__Exercise__: Lines that include "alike" make up the answer; copy all of them from the data below.

(Beginning of Supplied material)

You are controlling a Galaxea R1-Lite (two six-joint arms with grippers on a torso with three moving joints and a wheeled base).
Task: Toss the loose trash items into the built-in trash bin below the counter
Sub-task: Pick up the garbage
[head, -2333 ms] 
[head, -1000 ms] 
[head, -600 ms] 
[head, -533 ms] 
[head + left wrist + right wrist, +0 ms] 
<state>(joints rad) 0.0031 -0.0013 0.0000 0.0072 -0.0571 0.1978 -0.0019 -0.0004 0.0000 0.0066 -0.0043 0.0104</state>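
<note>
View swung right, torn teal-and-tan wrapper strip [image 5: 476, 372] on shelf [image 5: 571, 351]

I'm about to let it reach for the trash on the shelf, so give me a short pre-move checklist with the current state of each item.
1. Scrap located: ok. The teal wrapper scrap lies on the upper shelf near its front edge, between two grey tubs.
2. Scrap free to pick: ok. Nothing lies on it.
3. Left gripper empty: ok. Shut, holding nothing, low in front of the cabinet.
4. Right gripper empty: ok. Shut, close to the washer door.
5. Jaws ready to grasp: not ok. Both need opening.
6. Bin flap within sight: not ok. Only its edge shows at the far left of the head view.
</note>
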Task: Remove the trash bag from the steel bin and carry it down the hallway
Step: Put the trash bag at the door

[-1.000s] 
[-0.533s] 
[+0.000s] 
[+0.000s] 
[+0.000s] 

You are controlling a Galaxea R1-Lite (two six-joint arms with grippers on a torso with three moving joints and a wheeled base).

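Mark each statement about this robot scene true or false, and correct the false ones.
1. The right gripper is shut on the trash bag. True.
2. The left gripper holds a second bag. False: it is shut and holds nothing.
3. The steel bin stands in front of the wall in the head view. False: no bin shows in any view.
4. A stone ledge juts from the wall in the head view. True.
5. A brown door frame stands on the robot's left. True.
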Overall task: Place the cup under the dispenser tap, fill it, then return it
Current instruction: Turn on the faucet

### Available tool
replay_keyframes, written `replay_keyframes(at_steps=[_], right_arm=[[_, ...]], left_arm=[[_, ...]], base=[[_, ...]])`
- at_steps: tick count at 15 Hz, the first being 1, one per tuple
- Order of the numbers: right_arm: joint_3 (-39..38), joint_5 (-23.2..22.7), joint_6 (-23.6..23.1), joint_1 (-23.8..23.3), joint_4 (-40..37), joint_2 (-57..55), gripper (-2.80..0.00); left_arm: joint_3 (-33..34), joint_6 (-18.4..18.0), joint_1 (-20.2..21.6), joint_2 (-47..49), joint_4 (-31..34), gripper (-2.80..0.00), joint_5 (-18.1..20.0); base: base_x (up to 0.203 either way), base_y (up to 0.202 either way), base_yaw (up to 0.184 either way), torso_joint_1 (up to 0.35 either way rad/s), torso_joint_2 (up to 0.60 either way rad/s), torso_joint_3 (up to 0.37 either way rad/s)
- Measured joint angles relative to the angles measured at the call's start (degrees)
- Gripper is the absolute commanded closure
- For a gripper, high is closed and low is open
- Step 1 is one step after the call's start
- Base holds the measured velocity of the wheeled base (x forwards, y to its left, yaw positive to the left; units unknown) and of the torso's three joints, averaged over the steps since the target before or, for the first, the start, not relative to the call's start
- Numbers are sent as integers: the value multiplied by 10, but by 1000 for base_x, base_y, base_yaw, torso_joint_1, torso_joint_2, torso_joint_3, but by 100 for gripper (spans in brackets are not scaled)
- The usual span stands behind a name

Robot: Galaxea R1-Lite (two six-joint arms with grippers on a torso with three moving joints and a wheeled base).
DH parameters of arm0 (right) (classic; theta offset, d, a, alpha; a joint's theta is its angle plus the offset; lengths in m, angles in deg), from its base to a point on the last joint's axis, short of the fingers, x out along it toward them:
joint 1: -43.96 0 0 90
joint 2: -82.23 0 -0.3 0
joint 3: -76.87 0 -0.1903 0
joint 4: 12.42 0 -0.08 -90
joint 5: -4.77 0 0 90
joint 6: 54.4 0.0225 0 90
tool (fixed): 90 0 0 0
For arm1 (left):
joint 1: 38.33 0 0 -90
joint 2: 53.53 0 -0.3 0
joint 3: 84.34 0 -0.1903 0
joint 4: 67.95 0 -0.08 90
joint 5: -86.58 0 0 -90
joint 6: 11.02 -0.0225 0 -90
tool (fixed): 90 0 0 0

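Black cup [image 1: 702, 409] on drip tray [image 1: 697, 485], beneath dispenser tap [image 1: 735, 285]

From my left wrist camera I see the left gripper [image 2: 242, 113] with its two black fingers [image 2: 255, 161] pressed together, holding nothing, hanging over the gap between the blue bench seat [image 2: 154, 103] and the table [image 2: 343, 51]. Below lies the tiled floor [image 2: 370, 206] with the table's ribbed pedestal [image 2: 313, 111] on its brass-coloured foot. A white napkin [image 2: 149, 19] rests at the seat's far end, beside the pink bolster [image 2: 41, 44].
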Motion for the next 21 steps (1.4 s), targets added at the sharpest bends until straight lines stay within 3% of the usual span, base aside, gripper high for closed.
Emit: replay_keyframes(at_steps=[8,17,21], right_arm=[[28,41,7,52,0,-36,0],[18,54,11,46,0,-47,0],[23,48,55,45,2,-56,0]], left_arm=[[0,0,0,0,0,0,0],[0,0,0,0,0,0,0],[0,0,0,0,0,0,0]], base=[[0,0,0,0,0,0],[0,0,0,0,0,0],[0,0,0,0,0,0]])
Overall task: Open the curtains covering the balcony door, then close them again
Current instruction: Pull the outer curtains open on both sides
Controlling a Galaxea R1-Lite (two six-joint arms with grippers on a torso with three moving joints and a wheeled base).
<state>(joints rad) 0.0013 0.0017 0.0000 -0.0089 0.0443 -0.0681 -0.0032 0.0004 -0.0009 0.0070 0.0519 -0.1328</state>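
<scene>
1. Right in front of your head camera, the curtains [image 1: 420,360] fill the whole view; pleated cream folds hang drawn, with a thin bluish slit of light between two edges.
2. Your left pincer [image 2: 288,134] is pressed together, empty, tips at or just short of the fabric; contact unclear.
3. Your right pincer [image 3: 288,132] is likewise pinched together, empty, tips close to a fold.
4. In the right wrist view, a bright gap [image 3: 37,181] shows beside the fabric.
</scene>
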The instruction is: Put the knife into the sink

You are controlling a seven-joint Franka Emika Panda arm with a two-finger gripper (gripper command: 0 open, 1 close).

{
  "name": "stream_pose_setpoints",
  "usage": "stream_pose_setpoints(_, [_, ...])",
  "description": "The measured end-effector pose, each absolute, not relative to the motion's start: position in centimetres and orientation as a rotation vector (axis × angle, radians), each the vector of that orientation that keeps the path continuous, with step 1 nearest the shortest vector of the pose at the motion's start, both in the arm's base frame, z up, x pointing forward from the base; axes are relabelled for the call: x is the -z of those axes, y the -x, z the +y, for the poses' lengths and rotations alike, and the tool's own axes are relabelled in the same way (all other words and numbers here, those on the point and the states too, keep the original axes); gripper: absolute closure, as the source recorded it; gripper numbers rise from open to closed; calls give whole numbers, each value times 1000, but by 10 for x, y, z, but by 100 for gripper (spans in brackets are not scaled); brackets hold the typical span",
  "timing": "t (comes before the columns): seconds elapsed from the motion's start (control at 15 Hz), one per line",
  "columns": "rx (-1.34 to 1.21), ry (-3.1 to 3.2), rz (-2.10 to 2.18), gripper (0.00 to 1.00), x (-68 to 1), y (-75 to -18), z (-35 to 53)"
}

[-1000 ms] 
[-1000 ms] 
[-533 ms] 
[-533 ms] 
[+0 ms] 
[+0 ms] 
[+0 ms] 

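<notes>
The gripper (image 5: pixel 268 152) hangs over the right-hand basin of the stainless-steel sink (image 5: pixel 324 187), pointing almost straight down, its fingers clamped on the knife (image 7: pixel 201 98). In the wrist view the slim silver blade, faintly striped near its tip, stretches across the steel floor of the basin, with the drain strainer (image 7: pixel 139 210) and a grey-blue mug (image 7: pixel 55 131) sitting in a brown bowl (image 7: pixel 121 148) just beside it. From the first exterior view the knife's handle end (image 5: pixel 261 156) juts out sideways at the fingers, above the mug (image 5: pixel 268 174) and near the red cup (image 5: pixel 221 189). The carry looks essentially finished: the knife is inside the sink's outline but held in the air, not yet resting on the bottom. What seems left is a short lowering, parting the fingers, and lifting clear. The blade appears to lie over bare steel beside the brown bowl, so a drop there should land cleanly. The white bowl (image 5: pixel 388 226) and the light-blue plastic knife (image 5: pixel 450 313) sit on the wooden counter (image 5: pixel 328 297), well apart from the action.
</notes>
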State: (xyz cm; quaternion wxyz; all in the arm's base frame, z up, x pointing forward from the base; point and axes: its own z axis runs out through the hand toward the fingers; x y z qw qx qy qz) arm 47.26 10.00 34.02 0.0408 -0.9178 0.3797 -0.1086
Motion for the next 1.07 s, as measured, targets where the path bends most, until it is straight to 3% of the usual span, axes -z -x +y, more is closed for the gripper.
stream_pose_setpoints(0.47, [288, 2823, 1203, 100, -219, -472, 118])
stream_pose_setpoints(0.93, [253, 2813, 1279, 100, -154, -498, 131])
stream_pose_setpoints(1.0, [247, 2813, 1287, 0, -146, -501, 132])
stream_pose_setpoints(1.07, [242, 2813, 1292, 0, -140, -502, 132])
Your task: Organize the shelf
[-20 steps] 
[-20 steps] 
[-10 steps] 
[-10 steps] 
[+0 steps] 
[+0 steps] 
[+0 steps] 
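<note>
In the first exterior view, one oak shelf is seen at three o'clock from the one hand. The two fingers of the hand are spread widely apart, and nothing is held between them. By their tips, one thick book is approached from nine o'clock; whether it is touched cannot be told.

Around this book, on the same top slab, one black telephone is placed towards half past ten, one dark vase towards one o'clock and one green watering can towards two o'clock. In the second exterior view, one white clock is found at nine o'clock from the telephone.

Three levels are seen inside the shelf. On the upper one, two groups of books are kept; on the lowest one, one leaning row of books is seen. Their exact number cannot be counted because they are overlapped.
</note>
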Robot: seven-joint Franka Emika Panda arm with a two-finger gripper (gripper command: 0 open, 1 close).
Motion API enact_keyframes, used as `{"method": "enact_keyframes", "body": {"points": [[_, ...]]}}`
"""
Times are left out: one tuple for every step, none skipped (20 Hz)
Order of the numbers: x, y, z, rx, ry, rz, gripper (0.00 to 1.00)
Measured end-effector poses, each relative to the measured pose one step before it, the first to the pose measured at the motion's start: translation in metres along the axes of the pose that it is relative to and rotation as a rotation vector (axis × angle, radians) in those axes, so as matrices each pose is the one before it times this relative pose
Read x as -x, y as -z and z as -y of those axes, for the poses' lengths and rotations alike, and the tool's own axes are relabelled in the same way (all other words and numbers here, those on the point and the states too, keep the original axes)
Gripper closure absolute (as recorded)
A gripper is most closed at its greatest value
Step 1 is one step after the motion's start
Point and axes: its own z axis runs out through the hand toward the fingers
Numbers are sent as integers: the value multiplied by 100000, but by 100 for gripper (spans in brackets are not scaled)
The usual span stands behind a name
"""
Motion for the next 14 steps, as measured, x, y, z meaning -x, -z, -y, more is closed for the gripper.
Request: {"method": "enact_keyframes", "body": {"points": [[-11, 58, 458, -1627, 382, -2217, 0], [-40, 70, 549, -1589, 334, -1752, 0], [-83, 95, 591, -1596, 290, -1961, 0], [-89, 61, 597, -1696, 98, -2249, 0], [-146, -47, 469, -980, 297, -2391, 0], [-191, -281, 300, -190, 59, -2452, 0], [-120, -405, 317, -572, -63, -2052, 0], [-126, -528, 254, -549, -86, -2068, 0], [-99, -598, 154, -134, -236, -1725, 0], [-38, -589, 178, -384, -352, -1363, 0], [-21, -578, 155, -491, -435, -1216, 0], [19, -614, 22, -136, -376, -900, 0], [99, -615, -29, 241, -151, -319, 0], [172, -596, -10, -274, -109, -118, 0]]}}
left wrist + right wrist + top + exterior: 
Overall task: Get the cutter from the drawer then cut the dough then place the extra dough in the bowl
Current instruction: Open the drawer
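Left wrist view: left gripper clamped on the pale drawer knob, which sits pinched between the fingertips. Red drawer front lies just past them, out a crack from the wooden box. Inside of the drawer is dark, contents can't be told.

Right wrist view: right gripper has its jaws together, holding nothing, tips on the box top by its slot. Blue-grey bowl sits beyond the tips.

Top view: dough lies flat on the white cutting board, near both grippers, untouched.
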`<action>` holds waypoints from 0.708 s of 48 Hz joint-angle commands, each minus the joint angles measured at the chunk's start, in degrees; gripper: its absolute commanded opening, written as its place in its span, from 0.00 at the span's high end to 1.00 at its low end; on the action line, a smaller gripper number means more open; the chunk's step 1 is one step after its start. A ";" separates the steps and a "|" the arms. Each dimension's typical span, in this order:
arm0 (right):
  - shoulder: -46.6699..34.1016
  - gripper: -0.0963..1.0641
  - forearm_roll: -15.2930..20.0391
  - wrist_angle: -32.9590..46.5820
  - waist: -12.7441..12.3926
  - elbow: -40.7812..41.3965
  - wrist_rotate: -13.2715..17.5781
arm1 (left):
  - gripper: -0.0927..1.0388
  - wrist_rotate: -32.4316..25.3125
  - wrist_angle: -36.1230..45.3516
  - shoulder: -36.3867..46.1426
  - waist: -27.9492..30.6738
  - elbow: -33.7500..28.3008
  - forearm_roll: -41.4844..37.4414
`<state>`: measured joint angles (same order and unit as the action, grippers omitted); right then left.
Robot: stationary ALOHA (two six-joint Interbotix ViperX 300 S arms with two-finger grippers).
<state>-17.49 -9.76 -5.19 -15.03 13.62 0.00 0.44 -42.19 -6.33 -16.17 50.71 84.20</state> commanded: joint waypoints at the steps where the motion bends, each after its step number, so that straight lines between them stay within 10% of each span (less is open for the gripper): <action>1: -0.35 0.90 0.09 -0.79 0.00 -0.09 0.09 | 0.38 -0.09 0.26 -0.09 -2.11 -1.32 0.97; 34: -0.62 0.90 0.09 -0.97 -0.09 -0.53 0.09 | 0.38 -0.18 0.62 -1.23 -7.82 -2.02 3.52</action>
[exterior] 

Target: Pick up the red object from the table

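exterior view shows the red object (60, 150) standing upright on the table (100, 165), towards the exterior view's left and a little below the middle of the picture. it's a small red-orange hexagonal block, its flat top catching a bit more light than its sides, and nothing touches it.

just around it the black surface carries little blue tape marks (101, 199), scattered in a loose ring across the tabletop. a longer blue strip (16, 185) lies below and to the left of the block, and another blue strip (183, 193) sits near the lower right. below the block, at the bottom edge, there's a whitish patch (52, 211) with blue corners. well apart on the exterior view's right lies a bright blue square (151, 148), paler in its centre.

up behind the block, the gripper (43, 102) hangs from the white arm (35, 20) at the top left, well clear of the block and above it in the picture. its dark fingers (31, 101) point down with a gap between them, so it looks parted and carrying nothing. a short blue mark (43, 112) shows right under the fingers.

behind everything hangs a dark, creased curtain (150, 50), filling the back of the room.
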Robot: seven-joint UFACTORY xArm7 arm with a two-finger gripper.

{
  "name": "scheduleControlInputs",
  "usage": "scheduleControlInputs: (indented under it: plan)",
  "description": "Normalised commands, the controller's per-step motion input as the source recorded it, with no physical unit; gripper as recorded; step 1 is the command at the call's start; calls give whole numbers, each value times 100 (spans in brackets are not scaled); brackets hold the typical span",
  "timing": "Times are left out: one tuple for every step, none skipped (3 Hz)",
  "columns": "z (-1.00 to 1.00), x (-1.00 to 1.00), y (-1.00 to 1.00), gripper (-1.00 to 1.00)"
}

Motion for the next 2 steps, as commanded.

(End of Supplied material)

__Answer to the problem__:
  "description": "The measured end-effector pose, each absolute, not relative to the motion's start: position in centimetres and orientation as a rotation vector (axis × angle, radians), each the vector of that orientation that keeps the path continuous, with step 1 nearest the shortest vector of the pose at the motion's start, both in the arm's base frame, z up, x pointing forward from the base; axes are relabelled for the call: x is the -z of those axes, y the -x, z the +y, for the poses' lengths and rotations alike, and the tool's own axes are relabelled in the same way (all other words and numbers here, those on the point and the states too, keep the original axes); gripper: absolute closure, as the source recorded it; gripper numbers rise from open to closed; calls give whole numbers, each value times 1000, but by 10 for x, y, z, but by 100 for gripper (spans in brackets are not scaled); brackets hold the typical span",
Read x as -x, y as -z and z as -y of those axes, for the poses' lengths and rotations alike, and the tool's own axes are relabelled in the same way (all other words and numbers here, those on the point and the states too, keep the original axes)

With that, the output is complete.